Redherring2 · 07/04/2020 19:21

I wonder if it’s possible even under current social distancing rules, to still organise a current Year 6 Leavers ‘Party’ (also an opportunity for parents to say their thanks and goodbyes to staff).

I suppose if the school hall or outside playground is big enough,
60 kids from current Year 6 sitting at tables 2 metres apart, with a memoriam slideshow of their years at the school, and the usual end of year merchandise handed out, speeches by the head, etc.

Obviously the kids couldn’t sit next to eachother/their friends, but they could still be sat on a table with their known friendship groups at least.

The parents will also be present under social distance rules, and they could at least give a hefty cheer for the school staff at the end even if they can’t personally thank them (yet).

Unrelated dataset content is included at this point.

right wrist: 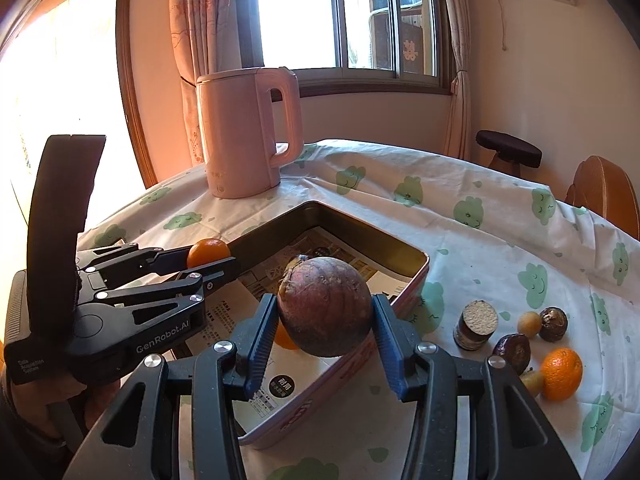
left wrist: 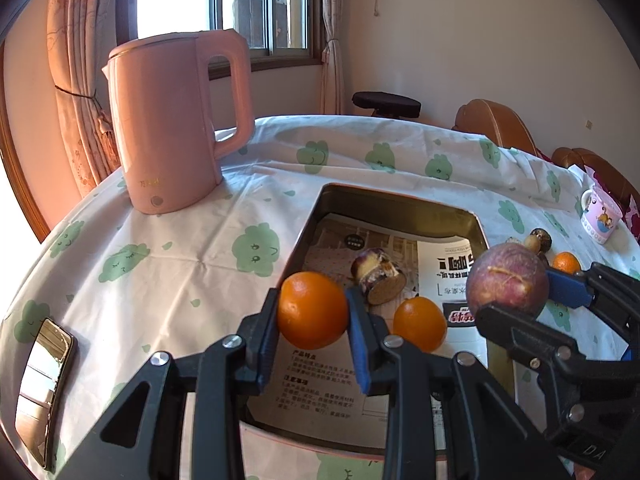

Or if it isn’t possible yet, I wonder if the schools would have time to organise this once they re-open, bearing in mind how busy they’ll be catching up.

OP posts:
BackforGood · 07/04/2020 23:59

Don't be ridiculous.

If you are one of these schools that have contact details of all the other families, then you could do something like @GreenTulips suggested on P1 - compile a montage of short recorded messages if you really want to get across a message to the school staff about how special they have been.

Redherring2 · 08/04/2020 18:11

@LavenderLilacTree I’m not planning this , just repeating what the school is planning.

OP posts:
wonderstuff · 08/04/2020 18:15

Our secondary has moved leavers prom to September, we are assuming/hoping lock down will be finished by then, if not we will have to consider postponing it further.

ineedaholidaynow · 08/04/2020 18:16

Didn't used to have anything like this when I left Primary school, you just left. It is not necessary.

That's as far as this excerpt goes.